“The Mono Project releases the first preview of Moonlight 3.0, giving application developers a first look at the open-source implementation of Microsoft’s Silverlight 3 technology for the Linux platform.” Sadly, it’s still Firefox-only.
“The Mono Project releases the first preview of Moonlight 3.0, giving application developers a first look at the open-source implementation of Microsoft’s Silverlight 3 technology for the Linux platform.” Sadly, it’s still Firefox-only.
Reading through the comments it appears there will be a plugin infrastructure which will hopefully translate to the ability of being able to installing the ffmpeg plugin when required for playback of CODECs not supplied by the Moonlight developers.
The only downside as far as I see is a complete lack of development tools that are equal to the quality which Microsoft is providing which unfortunately translates that any development will still be occurring on Windows computers.
I like Silverlight, and I’d like it being adopted on as many platforms as possible, thus Mono’s efforts on this project is welcome for me.
However, while Silverlight 3 is nice, and has very cool features, I fear the chain will be broken with the fourth version. Unlike previous iterations, where it only relied on .net technology (plus some video codecs, and GPU acceleration), the fourth iteration has strong Windows tie-ins (like directly hosting internet explorer or access to COM objects).
Frankly I don’t think even Microsoft will be able to pull off a proper port of their own Mac OS version.
Still, I’m still keeping the slight hope…
And why would they? Silverlight has always been a second-grade citizen on anything other than Microsofts own (recent) platforms.
The main reason for Silverlights existence is to maintain the tie-in to Microsofts platform and technologies. It’s all to be expected.
Microsoft is not one single monolithic entity. They have different groups with different views, and the main .net web group consists of mostly open source friendly guys (like ScottGu).
In the past they lobbied (inside Microsoft) for more openness. And we’ve seen some results (like Asp.Net Mvc, MS-PL license, .net openness pledge, etc).
That’s why, although small, I still have some amount of hope.
Yes, and that is the same for all bigger companies. However, that does not change their overall company vision / strategy, regardless of how “open source friendly” some employees in one minor division is. They don’t set the rules.
“You can put lipstick on a pig, …”.
I’d love to be wrong – but unlike you, I don’t have high hopes. Let’s hope you’re right and I’m wrong.

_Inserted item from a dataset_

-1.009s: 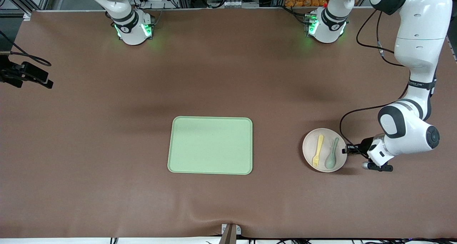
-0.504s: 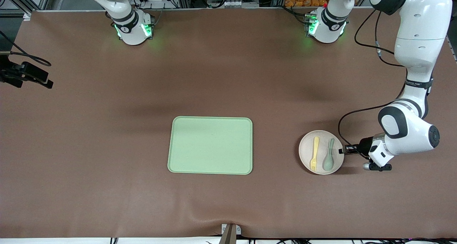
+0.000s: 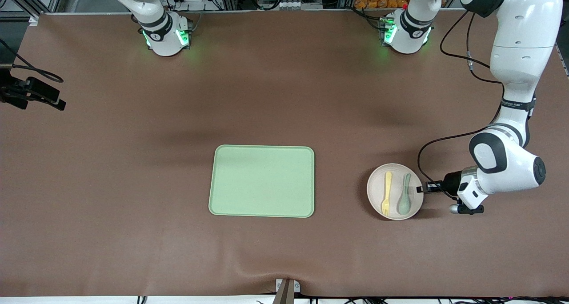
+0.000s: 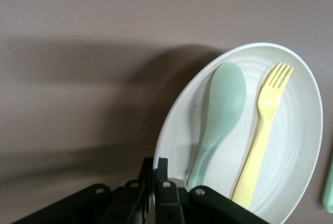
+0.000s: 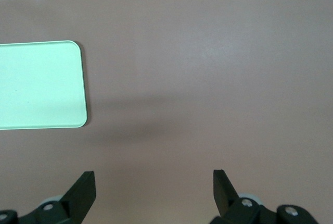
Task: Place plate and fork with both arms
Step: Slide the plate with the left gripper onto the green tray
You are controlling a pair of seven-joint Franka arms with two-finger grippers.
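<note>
The plate [image 3: 394, 191] hangs over the bench [image 3: 133, 233] toward the left arm's end, rim pinched in the closed fingers of the left gripper [image 3: 420, 189]; the fork [image 3: 386, 193] and a grey-green spoon [image 3: 405, 194] ride on it. Carry it level and slowly toward the green tray [image 3: 262, 181] so neither utensil slides off. The right gripper [image 5: 154, 188], fingers spread wide and empty, waits above bare bench near the tray's corner.

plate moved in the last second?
Yes. The plate, pinched at its rim by the left gripper, has shifted toward the green tray, closing the gap.
</note>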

Edited 2010-02-06 01:44 UTC
Really? You really want a Microsoft-dominated web? You want ActiveX all over again?
I’m glad the Silverlight team in MS seems to at least genuinely working with the foss community, at least for now. Thing is, I don’t trust Microsoft’s management not to try something nasty once Silverlight/Moonlight have gotten extremely pervasive. They want to get you hooked, then they’ll haul in the line hard once enough people have bitten. Fortunately, it’s not being adopted nearly as fast as Microsoft was probably hoping it would be.
Only parts of .NET and of Silverlight are partly “open”.

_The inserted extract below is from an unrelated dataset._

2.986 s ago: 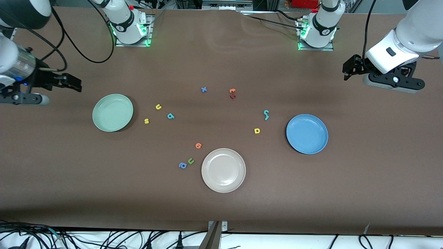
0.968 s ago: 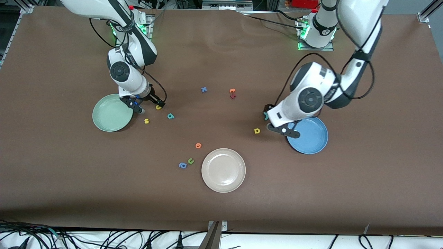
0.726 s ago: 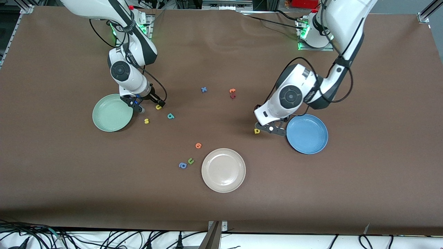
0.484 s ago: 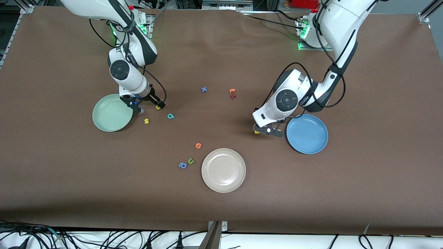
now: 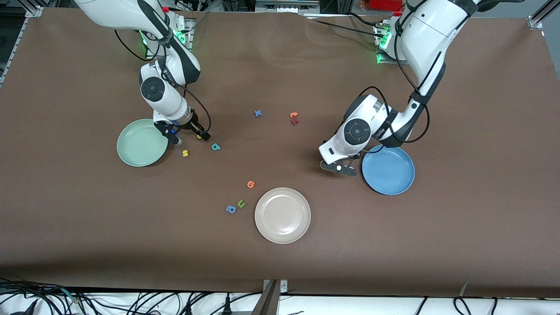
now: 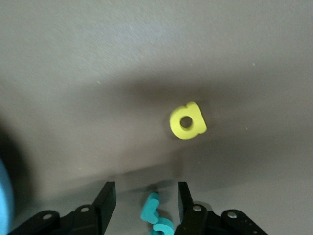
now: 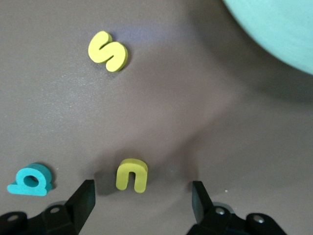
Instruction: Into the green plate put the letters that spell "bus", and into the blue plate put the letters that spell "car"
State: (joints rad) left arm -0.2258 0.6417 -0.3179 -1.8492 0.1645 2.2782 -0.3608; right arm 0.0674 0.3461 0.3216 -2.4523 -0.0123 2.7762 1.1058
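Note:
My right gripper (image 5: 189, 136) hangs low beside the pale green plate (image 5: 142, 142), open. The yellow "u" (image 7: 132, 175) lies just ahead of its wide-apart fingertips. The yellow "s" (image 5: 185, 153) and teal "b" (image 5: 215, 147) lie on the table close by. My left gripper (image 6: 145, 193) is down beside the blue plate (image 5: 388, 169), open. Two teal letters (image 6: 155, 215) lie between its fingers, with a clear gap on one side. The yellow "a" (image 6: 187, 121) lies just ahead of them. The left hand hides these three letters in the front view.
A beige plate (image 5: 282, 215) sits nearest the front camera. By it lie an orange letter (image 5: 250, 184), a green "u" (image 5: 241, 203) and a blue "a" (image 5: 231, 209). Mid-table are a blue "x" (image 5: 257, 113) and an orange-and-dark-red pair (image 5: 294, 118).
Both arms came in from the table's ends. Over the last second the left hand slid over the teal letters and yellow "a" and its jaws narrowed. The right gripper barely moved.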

Other parts of each technology are strictly closed, proprietary and patented.
It is a classic “bait and switch”.
http://en.wikipedia.org/wiki/Bait_and_switch
Have nothing to do with either technology.
Calling the moonlight project “adoption” is a bit of a stretch, since it seems pretty much everybody is avoiding it like a plague.
COM support is the least of the problems with Silverlight. It actually makes sense to expose them to the runtime, because some people just need it to make the jump to Silverlight.
It doesn’t make Silverlight any less appealing to non-microsoft crowd, which doesn’t care about the technology in the first place.
My only interest in Moonlight (and Mono) is getting Netflix “watch it now” working native on Linux. Since the proprietary DRM feature in Silverlight hasn’t been (and likely never will be) implemented in Moonlight we Linux folks are out of luck. It’s sad really, as many, many Linux users are those who use a Linux box as a media center. If Microsoft were truly interested in playing nice and interoperability with other OSs it would find a way to implement Silverlight properly on other platforms.
And I doubt you’ll ever see that component of it, at least not in Moonlight. Remember, Moonlight is not a Microsoft project to port Silverlight–if it was, it would be called Silverlight. In the foss world, implementing DRM is a big no-no.
That’s not to say Microsoft themselves couldn’t provide a binary plugin to handle it, of course. But it’ll never be in Moonlight core and, going without saying, would be limited to the platforms Microsoft chose to support.
Computing gets more and more mobile, and memory, processor cycles and diskspace are once again issues that need to be addressed. The Silver/Moonlight plugin is not the right way to go.
Not because I don’t like or trust Microsoft, but because HTML5, Javascript, SVG will be able to do similar things, if not now, so in a very near future. This will be built in functionality in the browser of your next mobile phone, if it isn’t already. Duplicating the functionality will cost memory space, processor cycles and battery life that can be better used for other purposes.
Today we need a web that works well both on the desktop and mobile devices. Developing different pages for different platforms just increases the development costs.